Saturday 25 December 2010

Merry Fucking Christmas




Merry Christmas my fellow Huggynites and welcome to a Christmas Day Dose of Dick with me Dick Smalls. Things have been a bit hectic here at C.o.M.H. Towers but we are glad to be back in business with our second annual Christmas special. This Christmas has pretty much been the worst in living memory. Despite the fact we gave him a job that cheap bastard Danny Dyer gave us all a copy of his latest comedy football DVD "Man with Ball Falls Over... Twice," the less said about the Rev the better but it seems unlikely he'll be returning to the blog anytime soon and Ned (you remember Ned he was the Irish fashion "expert" character we used that one time) was disagnosed with AIDS and now he's dead so he won't be coming back either. But good news 2011 will see a total relaunch of A Dose of Dick with some new and better people and it'll all be a bit less shit. Anyway this is the bit where have a go at people that probably don't deserve it. Enjoy a festive Dose of Dick!






1. Jesus


Happy birthday Jesus! Woohoo.



2. Father Christmas



Yeah Father Christmas again. So what if we had the same picks as last Christmas who were you expecting? The Prophet Mohammed? Do you want us to be responsible for another 9/11? Well do you? No? Then stop your bitching and except we just phone it in at Christmas.



1. Snow



Damn you snow!

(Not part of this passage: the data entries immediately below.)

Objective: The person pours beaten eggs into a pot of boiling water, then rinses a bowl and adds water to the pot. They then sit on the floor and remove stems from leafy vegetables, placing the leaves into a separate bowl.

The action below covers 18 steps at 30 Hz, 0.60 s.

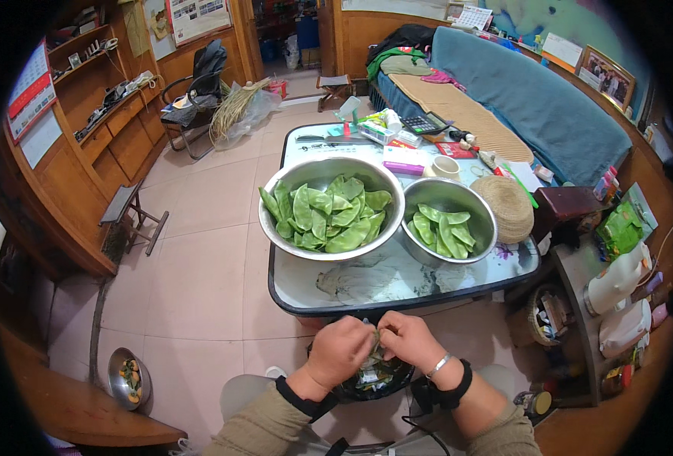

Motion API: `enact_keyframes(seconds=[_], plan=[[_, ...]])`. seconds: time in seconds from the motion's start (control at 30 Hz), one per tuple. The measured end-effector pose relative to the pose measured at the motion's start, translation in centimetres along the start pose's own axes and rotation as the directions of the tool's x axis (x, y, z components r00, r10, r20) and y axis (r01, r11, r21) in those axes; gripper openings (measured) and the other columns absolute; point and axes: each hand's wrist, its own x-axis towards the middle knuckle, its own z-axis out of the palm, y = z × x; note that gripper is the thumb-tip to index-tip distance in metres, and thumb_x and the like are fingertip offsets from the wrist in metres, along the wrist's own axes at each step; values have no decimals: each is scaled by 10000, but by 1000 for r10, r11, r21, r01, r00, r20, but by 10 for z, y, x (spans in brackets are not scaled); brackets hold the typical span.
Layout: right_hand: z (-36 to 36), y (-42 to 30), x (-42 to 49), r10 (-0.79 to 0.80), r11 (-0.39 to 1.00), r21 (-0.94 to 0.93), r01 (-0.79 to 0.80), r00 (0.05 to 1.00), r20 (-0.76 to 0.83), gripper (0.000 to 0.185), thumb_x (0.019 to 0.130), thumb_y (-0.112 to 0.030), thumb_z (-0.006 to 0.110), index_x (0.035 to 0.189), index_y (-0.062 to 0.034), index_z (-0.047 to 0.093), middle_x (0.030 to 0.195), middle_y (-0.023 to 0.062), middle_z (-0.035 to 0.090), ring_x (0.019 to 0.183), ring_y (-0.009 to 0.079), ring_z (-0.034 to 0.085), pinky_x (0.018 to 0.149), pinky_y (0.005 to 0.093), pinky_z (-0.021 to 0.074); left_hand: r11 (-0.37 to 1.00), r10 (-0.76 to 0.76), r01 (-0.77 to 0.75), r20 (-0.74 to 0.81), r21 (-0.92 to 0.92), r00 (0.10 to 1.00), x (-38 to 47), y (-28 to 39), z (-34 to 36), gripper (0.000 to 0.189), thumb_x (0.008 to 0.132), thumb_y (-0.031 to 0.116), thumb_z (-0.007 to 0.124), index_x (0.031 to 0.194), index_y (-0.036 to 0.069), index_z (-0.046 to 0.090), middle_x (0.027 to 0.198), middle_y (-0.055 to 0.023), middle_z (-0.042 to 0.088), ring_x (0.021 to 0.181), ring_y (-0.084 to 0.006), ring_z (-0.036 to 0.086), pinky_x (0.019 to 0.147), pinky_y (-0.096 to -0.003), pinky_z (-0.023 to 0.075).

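Note:
My left hand (342, 350) and my right hand (410, 342) meet over a black-lined waste bin (379, 379) holding scraps. Their fingertips pinch a small green piece, probably part of a bean pod (377, 337), mostly hidden by the fingers. Beyond them, on the table (370, 288), a large steel bowl (332, 253) holds many flat green bean pods (347, 216). To its right a smaller steel bowl (450, 256) has fewer pods (449, 235) in it.
A woven straw item (501, 208) sits right of the small bowl. Behind the bowls are a knife (336, 139), boxes, a tape roll (446, 166) and a calculator (426, 123). A shelf (576, 319) stands at right; a metal bowl (128, 379) rests on the floor at left.

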Motion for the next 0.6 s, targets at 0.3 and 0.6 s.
enact_keyframes(seconds=[0.3,0.6], plan=[[9,9,5,108,888,381,-257,922,372,271,904,-163,608,1137,-28,583,971,74,631,761,162,657,644,259,549,502,-645,440,17,-745,764,7,-27,-8,176,912,102,608,1066,20,588,908,-20,624,747,-74,575,614,-215,488],[-37,-71,24,61,187,981,44,997,-56,377,974,-181,503,1266,54,464,1137,201,620,924,213,665,783,304,585,400,-546,387,123,-830,829,11,-20,-15,367,974,244,525,1228,-16,477,1012,-98,629,841,-145,632,654,-229,491]])
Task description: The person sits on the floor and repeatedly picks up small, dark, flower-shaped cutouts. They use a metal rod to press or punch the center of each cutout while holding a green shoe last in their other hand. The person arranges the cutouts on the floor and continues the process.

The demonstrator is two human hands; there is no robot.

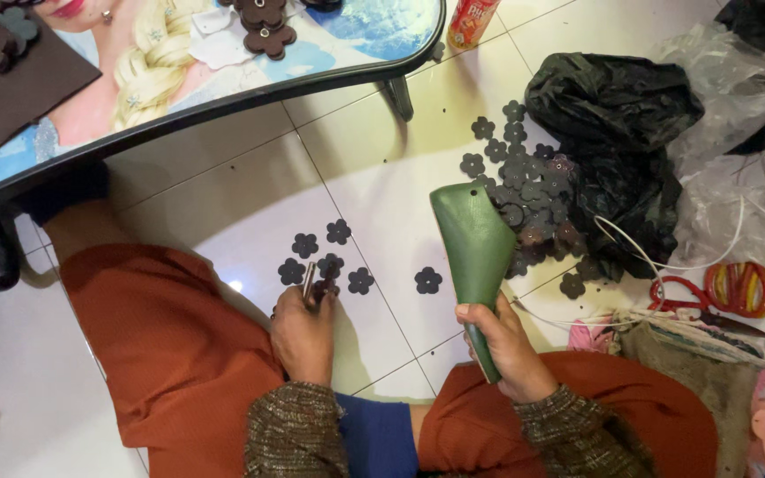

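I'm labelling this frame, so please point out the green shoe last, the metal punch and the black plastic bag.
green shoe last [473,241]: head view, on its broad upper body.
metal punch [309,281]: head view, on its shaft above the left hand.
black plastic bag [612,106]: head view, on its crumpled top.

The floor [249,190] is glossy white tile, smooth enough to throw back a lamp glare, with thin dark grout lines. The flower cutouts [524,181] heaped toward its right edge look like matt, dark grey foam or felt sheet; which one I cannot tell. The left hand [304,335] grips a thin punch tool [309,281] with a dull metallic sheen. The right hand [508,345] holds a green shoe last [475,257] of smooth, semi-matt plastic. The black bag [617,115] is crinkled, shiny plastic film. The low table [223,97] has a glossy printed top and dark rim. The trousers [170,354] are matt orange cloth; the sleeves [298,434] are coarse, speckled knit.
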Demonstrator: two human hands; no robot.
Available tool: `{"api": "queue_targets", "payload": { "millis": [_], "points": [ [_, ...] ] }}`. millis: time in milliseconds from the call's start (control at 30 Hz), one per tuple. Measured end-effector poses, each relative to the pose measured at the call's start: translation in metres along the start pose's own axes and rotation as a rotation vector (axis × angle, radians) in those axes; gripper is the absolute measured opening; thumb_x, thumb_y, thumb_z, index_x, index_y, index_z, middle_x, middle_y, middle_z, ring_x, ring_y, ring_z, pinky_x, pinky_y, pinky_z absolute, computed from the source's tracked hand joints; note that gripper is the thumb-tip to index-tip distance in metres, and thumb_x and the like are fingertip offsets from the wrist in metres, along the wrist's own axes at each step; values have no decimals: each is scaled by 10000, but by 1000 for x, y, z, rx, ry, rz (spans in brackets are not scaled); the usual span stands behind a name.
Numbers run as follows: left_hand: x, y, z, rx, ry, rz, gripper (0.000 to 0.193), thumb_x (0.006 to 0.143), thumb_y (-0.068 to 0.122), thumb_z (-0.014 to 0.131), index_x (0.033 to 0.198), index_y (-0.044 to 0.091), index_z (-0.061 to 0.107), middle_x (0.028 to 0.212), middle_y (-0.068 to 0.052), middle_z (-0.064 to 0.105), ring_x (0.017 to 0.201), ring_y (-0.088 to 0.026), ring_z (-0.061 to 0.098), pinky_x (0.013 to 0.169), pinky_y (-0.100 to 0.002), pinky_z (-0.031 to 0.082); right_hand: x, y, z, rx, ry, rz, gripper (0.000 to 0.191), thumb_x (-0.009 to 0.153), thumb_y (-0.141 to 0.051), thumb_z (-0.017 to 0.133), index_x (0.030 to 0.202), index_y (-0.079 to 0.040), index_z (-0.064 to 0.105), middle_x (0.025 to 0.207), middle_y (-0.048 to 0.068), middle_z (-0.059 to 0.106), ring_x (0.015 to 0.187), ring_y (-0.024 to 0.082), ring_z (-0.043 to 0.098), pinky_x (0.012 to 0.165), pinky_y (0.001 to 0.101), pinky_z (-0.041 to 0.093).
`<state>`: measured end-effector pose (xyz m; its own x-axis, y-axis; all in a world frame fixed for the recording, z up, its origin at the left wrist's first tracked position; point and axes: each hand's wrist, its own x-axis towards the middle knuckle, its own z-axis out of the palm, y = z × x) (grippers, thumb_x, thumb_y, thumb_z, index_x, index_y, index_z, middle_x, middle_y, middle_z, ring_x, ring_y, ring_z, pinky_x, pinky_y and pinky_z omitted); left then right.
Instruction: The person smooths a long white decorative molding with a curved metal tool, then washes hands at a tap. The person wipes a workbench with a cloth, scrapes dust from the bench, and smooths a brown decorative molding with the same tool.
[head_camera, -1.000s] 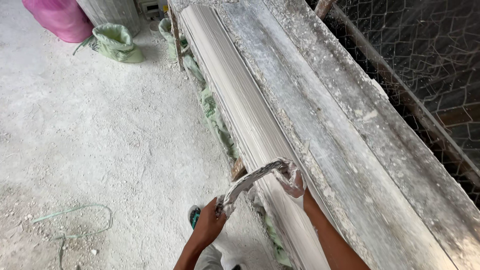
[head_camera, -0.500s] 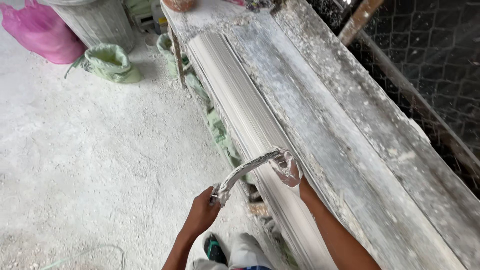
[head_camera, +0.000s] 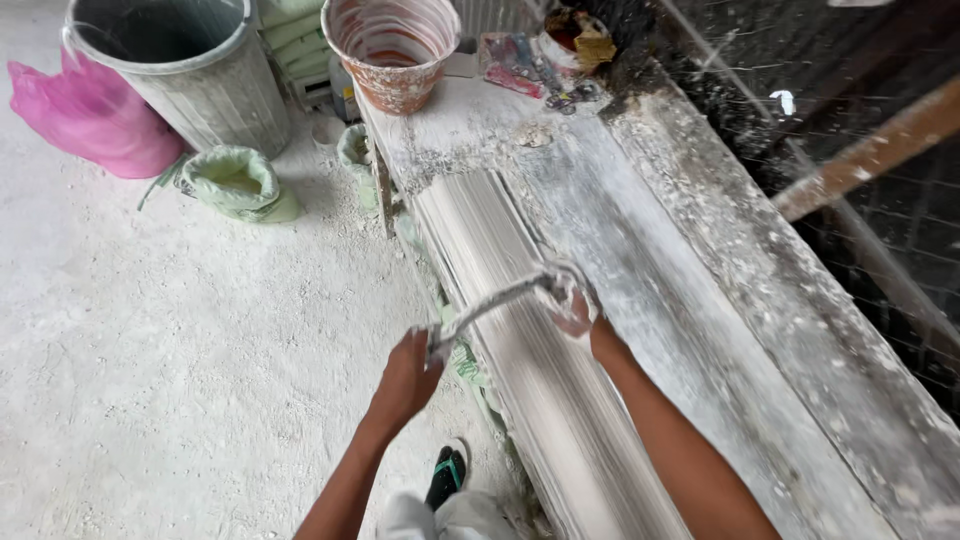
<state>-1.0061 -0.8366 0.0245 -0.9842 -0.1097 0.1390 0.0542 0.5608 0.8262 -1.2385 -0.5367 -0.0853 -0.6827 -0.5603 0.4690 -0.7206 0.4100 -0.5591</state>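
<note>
Plaster dust coats nearly everything around you; the concrete floor on your left is pale, gritty and speckled with white crumbs; the long bench running away from you on the right is caked in dried white residue, rough and flaking along its far edge. Along the near side of the bench lies a long white ribbed moulding, its grooves running lengthwise toward the far end; beyond the bench, on the right, a dark wire mesh and a slanting wooden beam close off the space.

At the far end of the bench stands an orange-and-white stained bucket, with a clutter of small coloured scraps just beside it; on the floor near that end sit a grey bin, a pink bag leaning against it, and an open green sack of powder.

Your left hand has its grip clenched on the near end of a curved metal scraping tool, out over the floor just beside the bench edge; your right hand, whitened with plaster, grasps the other end, resting over the moulding; the tool spans between both hands, tilted up toward the right, and blurred. Below, your dark sandalled foot stands on the floor close to the bench.
</note>
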Motion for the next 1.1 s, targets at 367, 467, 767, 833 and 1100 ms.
{"api": "queue_targets", "payload": {
  "millis": [367,467,767,833,1100],
  "points": [
    [251,-83,-29,73,131,79,291,883,28,643,1146,-56,552,1003,-342,620,894,-551,603,757,-581,517,193,130,76,301,-52,582,739,982,-392,692,1503,-4,341,1412,162,436,1209,309,492,981,475,483],
    [283,-103,-26,28,108,38,293,882,17,626,1161,-40,557,1012,-334,620,879,-538,613,741,-575,520,210,154,93,279,-87,665,747,975,-411,686,1508,-31,327,1430,145,422,1230,304,479,997,482,475],
    [276,-153,11,86,11,-32,271,881,41,634,1139,-24,583,1060,-320,619,895,-490,653,744,-524,578,182,177,105,235,-161,881,772,955,-469,669,1524,-112,288,1487,92,380,1296,290,438,1042,501,450],
    [270,-157,14,149,20,22,264,870,52,658,1113,-25,588,1068,-329,617,931,-490,653,775,-520,583,170,170,98,237,-176,929,778,951,-482,665,1528,-130,279,1499,80,371,1311,287,429,1053,505,444],
    [275,-171,11,133,-10,37,325,838,33,666,1153,-34,618,1110,-309,634,938,-457,659,821,-505,572,175,156,93,297,-175,1007,803,933,-533,649,1542,-202,244,1550,33,333,1369,275,393,1093,522,421]
  ]
}}
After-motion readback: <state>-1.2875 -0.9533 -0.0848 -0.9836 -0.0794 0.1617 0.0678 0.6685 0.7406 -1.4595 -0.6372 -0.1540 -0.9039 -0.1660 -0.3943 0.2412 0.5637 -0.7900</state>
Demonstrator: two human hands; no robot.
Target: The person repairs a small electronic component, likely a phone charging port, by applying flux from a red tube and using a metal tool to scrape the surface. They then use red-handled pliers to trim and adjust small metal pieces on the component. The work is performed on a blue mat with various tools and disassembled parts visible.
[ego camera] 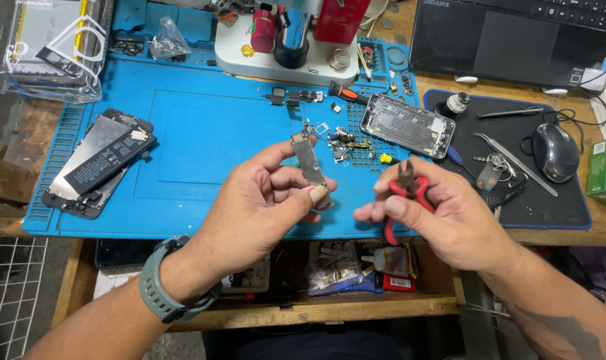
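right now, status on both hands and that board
Left hand pinching narrow circuit board. Right hand gripping red-handled pliers. Apart, nothing between them.

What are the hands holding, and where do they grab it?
The left hand pinches a narrow circuit board near its lower end. The right hand grips small pliers by their red handles.

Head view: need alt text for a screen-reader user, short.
Seen from above, a person's left hand holds a narrow metal-shielded circuit board upright over a blue repair mat, while the right hand grips small red-handled pliers beside it. On the mat lie an opened phone with its battery, loose small parts and a bare phone housing.
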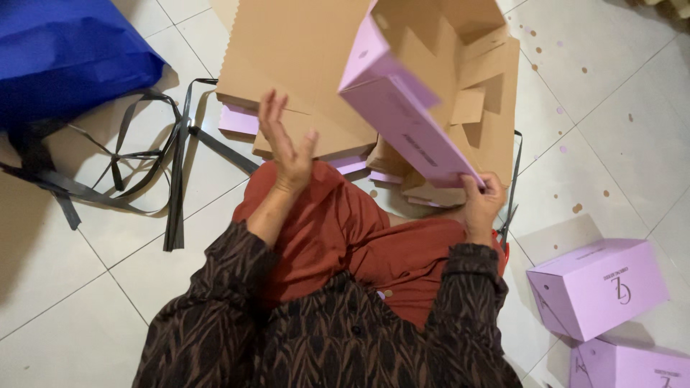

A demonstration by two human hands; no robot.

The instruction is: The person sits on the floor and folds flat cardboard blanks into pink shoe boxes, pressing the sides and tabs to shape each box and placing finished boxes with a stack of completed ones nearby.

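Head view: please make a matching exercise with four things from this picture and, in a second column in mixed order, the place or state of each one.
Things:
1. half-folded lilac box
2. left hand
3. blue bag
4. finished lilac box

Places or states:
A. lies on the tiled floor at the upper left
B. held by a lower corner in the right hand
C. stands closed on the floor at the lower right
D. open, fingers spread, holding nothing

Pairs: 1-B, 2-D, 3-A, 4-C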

With your coldness and your ability to make things all white.

2. Ice


Damn you ice with your coldness and your ability to make things slippy.





Look it's Cliff at Christmas, yay!



This Christmas in my poo I found the missing piece of my Lego Pirate Ship which means I can play pirates now!



Ah Grinty you do suit this very Christmassy look you ginger beauty.




"Redcar council has ruled that the town cannot have a nativity scene. This wasn't for any religious reasons. They couldn't find three wise men and a virgin.